4 Variations on a Box

I can’t believe it’s been so long since my last post, but we had spring break and taxes and a social life, so things get put on the back burner for a little while. I worked on my rings during this time, but I didn’t get a chance to photograph or finish them. I started the first one by making a box. I’ve always wanted to make one out of metal, and I was always scared to try it: maybe it would be too hard, maybe I don’t have the precision skills to do it, or maybe it just won’t look good. Well I was wrong!
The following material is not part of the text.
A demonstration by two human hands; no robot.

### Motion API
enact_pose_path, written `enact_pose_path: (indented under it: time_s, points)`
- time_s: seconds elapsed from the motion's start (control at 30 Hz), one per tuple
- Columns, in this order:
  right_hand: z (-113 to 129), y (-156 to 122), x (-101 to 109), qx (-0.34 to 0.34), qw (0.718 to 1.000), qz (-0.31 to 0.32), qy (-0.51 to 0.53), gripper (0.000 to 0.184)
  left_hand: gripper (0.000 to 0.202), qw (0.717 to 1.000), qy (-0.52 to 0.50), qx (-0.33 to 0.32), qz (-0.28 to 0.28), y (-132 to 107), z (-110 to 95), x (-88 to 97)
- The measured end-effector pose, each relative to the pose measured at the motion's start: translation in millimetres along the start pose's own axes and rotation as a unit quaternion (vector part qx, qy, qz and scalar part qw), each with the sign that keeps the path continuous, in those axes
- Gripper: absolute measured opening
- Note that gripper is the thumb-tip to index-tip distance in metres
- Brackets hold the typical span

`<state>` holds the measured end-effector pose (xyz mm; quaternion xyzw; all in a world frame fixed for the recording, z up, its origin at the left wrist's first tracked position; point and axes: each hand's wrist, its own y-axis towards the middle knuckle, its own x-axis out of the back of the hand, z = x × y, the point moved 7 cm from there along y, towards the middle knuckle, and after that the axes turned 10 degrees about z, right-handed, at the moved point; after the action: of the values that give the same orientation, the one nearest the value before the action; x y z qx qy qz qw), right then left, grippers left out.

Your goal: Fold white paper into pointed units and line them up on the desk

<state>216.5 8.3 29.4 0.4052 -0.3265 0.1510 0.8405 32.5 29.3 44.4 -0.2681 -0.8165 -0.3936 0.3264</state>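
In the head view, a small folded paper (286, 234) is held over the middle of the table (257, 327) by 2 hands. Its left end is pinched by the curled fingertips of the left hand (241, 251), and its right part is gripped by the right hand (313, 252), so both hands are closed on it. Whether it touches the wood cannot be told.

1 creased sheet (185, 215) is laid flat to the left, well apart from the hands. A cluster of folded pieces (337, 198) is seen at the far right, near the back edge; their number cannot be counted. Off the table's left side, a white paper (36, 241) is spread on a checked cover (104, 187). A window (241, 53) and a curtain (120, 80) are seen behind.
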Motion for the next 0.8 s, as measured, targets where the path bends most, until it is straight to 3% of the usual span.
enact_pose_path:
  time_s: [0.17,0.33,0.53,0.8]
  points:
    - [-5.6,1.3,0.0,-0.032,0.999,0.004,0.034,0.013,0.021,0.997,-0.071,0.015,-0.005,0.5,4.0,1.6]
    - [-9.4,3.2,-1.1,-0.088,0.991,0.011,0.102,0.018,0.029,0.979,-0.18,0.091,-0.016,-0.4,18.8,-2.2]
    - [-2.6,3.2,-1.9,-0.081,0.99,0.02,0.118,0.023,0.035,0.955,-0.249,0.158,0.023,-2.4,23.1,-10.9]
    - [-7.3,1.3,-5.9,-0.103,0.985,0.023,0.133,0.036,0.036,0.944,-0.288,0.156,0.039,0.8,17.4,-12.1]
  1. Burst Ring (52.13)  So I started making my first box without much of plan to get me thinking in “box” mode, and by the time I made the first groove in one of the sides I knew exactly what I wanted to make, so I stopped and sketched and planned a bit…I thought it would be a bit boring just having a copper box, just like a cardboard, so instead, I wanted it to be bursting at one corner with jewels spilling out of it.
    Ring a Week #13
    The box construction is fairly straight forward. You make 2 L-shapes by filing a groove in metal sheet, then bending at 45° angle, then soldering the 2 Ls together and finally soldering the top and bottom – but first flaring the sides of 1 corner a bit to make the box look like it’s bursting. After I finished the ring construction, I set it aside because I didn’t know how to make the “jewels” part and didn’t want to mess it up, so I figured it would “come” to me while I was making the second box ring (that I thought of while making the first box ring – doesn’t it always work that way!)
    Ring a Week #13

    I wore the ring without jewels for some time, until I finally decided what to do with it.
    I crushed up some bad peridot beads, got some cubic zirconia in different colors and epoxyed the whole lot to the ring. That came out really good! Nice box!
    Ring a Week #13

  2. Peek Ring (52.14) While I was making the burst ring, I started thinking it was not too subtle. I liked the ring, but felt it was a bit over the top, so I thought to shrink it and make only the lid flared out a bit, just enough for one jewel to be wedged in there. Good idea!
    Ring a Week #14
    This ring came together super quick. For one I didn’t use as thick a sheet as the first, and I also scaled it down quite a bit (the box measures 8mm as opposed to 15)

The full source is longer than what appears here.